In der Sears Trophy traten Tourenwagen der Periode 1958 bis 1963 an, in der, wie es die Zuschauer lieben, David gegen Goliath, spricht Minis gegen Jaguar Mk 2 antraten. Das Salz in der Suppe waren Ford Lotus Cortina, Studebaker Lark, Wolseley Hornet, Alfa Romeo Giulia sowie Fiat Abarth 1500 S, Mercedes Benz 300 SE, Vauxhall VX 4/90, Isuzu Bellet, MG 1100 und ein Triumph 2000 Mk I. Am Ende hatte Nick Swift im Morris Mini Cooper S die Schnauze vorne, gefolgt von zwei Ford-Lotus Cortina und einem weiteren Cooper S. Der erste Jaguar allerdings lief erst auf Platz 15 ein.

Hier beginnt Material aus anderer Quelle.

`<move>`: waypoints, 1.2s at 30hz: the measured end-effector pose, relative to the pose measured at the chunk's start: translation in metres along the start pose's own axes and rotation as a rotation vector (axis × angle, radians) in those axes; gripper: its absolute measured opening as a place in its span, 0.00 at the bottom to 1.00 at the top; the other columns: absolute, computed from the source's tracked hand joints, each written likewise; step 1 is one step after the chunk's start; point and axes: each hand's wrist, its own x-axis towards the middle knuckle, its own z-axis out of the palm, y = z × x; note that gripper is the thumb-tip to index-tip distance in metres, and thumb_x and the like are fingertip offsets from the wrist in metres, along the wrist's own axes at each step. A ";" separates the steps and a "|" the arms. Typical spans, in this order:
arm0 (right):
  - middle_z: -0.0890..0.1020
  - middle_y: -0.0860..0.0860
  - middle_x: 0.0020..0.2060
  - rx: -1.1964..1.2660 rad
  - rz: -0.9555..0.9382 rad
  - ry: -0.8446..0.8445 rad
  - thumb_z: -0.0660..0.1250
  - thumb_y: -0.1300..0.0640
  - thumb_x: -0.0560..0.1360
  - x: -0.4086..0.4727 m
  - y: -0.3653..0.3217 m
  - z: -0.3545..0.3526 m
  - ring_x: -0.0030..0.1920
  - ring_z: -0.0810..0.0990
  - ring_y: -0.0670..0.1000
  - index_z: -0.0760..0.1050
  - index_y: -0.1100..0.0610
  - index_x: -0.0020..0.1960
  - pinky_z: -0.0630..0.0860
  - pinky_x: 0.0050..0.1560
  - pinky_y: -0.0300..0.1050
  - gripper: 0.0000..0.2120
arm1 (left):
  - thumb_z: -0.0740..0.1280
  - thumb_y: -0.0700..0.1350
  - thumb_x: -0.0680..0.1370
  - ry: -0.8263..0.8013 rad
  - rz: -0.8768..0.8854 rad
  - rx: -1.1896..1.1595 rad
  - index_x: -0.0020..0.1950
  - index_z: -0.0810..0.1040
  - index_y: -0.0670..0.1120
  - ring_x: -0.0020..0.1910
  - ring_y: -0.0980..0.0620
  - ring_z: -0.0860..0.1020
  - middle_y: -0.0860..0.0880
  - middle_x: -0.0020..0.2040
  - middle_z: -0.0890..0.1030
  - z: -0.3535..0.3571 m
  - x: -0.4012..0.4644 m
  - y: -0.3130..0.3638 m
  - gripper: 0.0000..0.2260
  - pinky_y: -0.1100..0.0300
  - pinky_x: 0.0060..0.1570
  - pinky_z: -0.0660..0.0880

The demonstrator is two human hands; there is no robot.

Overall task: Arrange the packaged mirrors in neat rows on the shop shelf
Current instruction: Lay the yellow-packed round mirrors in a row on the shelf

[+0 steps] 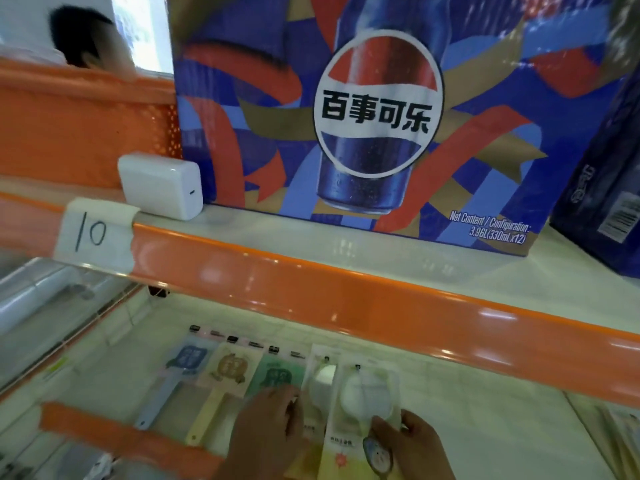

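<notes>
Pinching white mirror pack [363, 400], right hand [412, 445] grip; left hand [266, 427] fingers curled on neighbouring pack [320, 382]; bare shelf [485, 420] rightward.

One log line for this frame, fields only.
stage: aligning row | left hand: on green mirror pack | right hand: gripping white mirror pack | lower shelf

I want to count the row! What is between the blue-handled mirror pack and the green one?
In the head view, one pack: the yellow-handled packaged mirror lies between the blue-handled packaged mirror and the green packaged mirror.
</notes>
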 end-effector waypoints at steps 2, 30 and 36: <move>0.86 0.49 0.35 -0.033 -0.026 -0.012 0.75 0.57 0.69 0.007 0.001 0.010 0.38 0.83 0.47 0.82 0.57 0.44 0.74 0.30 0.30 0.06 | 0.62 0.52 0.73 0.012 0.162 0.138 0.45 0.79 0.54 0.43 0.58 0.77 0.58 0.42 0.80 0.005 -0.001 -0.017 0.07 0.63 0.45 0.76; 0.78 0.47 0.31 -0.664 -0.303 0.294 0.54 0.24 0.63 0.038 0.035 0.056 0.34 0.78 0.47 0.75 0.50 0.33 0.79 0.38 0.47 0.30 | 0.55 0.68 0.76 -0.043 0.260 0.319 0.56 0.79 0.61 0.77 0.52 0.49 0.61 0.74 0.63 -0.002 -0.021 -0.048 0.19 0.41 0.70 0.58; 0.76 0.49 0.33 -0.697 -0.366 0.321 0.54 0.24 0.65 0.038 0.042 0.058 0.36 0.77 0.49 0.74 0.50 0.34 0.77 0.37 0.47 0.29 | 0.56 0.68 0.76 -0.043 0.288 0.350 0.57 0.78 0.62 0.77 0.51 0.48 0.60 0.75 0.62 -0.004 -0.021 -0.045 0.19 0.45 0.71 0.54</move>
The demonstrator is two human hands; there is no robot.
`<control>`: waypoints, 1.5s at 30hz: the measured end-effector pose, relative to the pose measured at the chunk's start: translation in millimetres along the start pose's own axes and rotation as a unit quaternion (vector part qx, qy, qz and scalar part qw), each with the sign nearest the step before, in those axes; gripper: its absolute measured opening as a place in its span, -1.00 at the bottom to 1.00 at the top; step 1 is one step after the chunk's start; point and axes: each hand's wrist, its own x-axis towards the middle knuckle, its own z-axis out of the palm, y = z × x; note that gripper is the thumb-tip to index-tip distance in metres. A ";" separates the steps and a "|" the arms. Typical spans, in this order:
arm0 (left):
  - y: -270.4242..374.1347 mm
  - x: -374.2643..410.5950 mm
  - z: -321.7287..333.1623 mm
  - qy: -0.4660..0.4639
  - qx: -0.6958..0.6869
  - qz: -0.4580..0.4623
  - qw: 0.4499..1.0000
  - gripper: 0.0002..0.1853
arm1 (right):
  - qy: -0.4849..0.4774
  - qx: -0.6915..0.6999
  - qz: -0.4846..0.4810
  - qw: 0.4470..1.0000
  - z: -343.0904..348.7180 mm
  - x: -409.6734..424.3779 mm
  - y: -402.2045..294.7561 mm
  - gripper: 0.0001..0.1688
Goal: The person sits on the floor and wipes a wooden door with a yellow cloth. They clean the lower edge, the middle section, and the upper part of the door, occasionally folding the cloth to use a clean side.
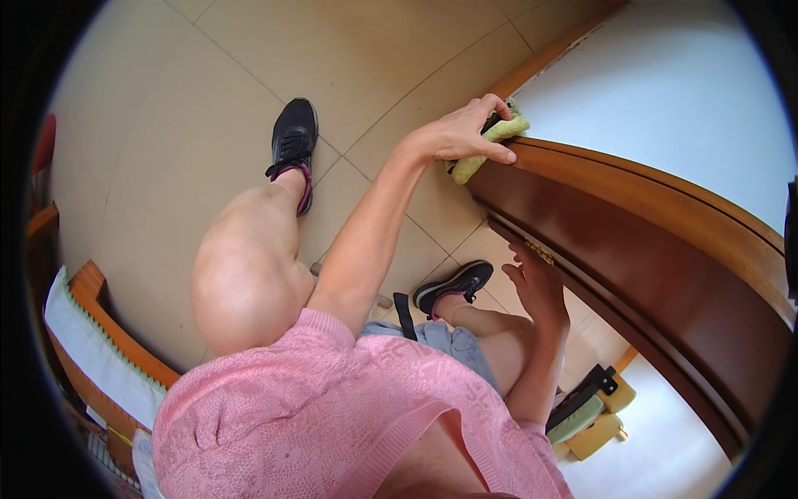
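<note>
My left hand (464,132) holds a folded yellow-green cloth (474,163) against the corner of a varnished wooden door frame (623,173). The thumb lies on the trim's edge, and the fingers curl over the cloth's far side, where a dark patch shows. Lower down, my right hand (540,290) is raised with its fingers apart, close to a brass hinge (540,251) on the dark inner edge of the frame. Whether its fingertips touch the wood I cannot tell. It holds nothing that I can see.
A white wall (648,81) adjoins the frame. Beige floor tiles (187,125) spread around my black shoes (294,134). At the left is a wooden chair (124,324) with a white cover (100,355). Beyond the frame, at the lower right, is a yellowish wooden object (595,433).
</note>
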 end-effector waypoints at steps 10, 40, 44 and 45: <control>-13.5 4.4 1.3 0.012 0.005 0.010 1.000 -0.17 | -0.003 0.010 -0.030 1.000 -6.9 1.0 -33.8 -0.57; -112.7 -3.9 28.7 0.192 0.135 -0.132 0.963 -0.85 | -0.003 -0.019 -0.047 0.999 -13.4 -6.5 -53.8 -0.58; -106.8 -2.5 27.4 0.186 0.118 -0.172 0.960 -0.81 | 0.000 -0.022 -0.056 0.998 -12.2 -6.3 -54.0 -0.59; -107.2 -1.8 27.0 0.189 0.119 -0.178 0.958 -0.80 | -0.003 -0.027 -0.059 0.998 -12.3 -6.3 -54.7 -0.59</control>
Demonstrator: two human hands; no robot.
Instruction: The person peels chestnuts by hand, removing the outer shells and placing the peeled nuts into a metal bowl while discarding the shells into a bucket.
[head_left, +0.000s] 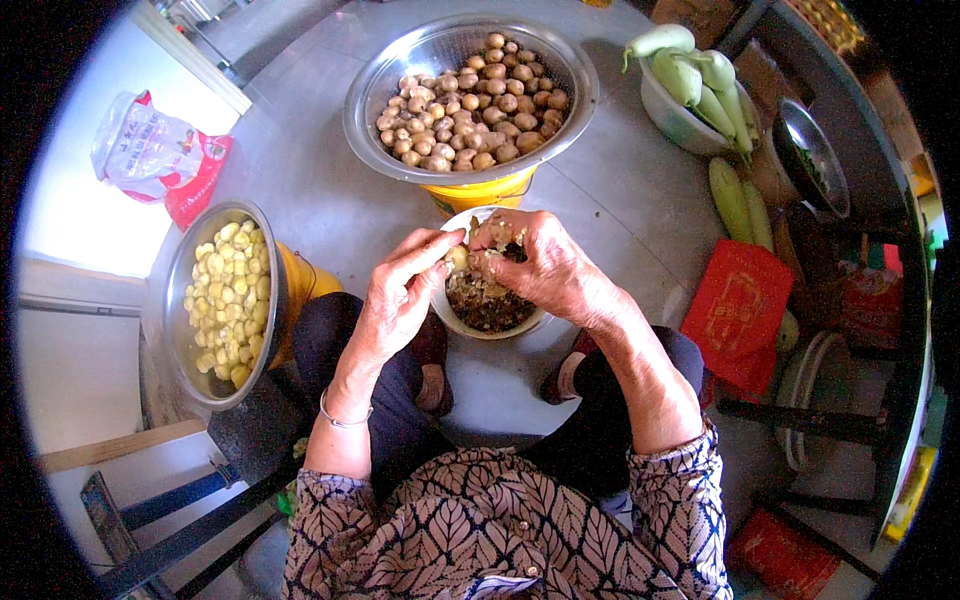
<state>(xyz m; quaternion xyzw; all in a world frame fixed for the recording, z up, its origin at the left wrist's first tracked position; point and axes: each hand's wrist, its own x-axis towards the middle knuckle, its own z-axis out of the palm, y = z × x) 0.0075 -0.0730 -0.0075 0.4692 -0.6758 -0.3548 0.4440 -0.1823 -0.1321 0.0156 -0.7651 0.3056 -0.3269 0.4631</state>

Goliath war besiegt.
Für Monoposto-Fahrer standen der Threlfall Cup (Formel Junior), die Clark-Stewart Trophy (1,5-Liter GP, 1-Liter F2 und F3 Einsitzer von 1961 bis 1965) und die Brabham Trophy (2,5-Liter GP-Einsitzer von 1954 bis 1960) zur Verfügung.
Sportwagenfahrer konnten sich im Rennen um die Peter Collins Trophy (Rennsportwagen bis 1955) und die John Surtees Trophy (Rennsportwagen 1960 bis 1966) vergnügen.
Im Rennen um die Tony Gaze Trophy kämpften Sport- und GT-Fahrzeuge bis 1959 gegeneinander, während im Salvadori Cup Rennsportwagen von 1955 bis 1960 um vorderste Positionen stritten.
Der Wettkampf der Häuser
Als Besonderheit hatte sich Lord March den Kämpf von vier “Häusern” um die Goodwood House Trophy einfallen lassen. Wer hier an Harry Potter denkt, liegt nicht ganz falsch, denn auch in Goodwood konnten in den Rennen und bei Aktivitäten darum herum Punkte für das jeweilige Haus gewonnen werden, dem der Fahrer zugeteilt war.
Als Sieger dieses Wettbewerbs ging Anthony Reids Methuen House hervor, die Häuser Darnley (Captain Jochen Mass), Torbolton (Captain Emanuele Pirro), und Aubigny (Nic Minassian) konnten geschlagen werden.
Offensichtlich waren alle Teilnehmer und Besucher mehr als angetan vom wieder-erfundenen Anlass, jedenfalls meinte Lord March am Ende: “Welch phantastischer Start für eine neue Veranstaltung! Die sensationelle Auswahl der Wagen und Fahrer war vermutlich die vielfältigste, die wir hier auf dem Circuit je hatten ... und alles fand in einem sehr intimen Rahmen statt, bei dem jedermann Teil des Ganzen sein konnte. Nun stellt sich uns aber die Herausforderung, wie wir die nächste Ausgabe, also das 73. Members’ Meeting noch eindrucksvoller gestalten können!”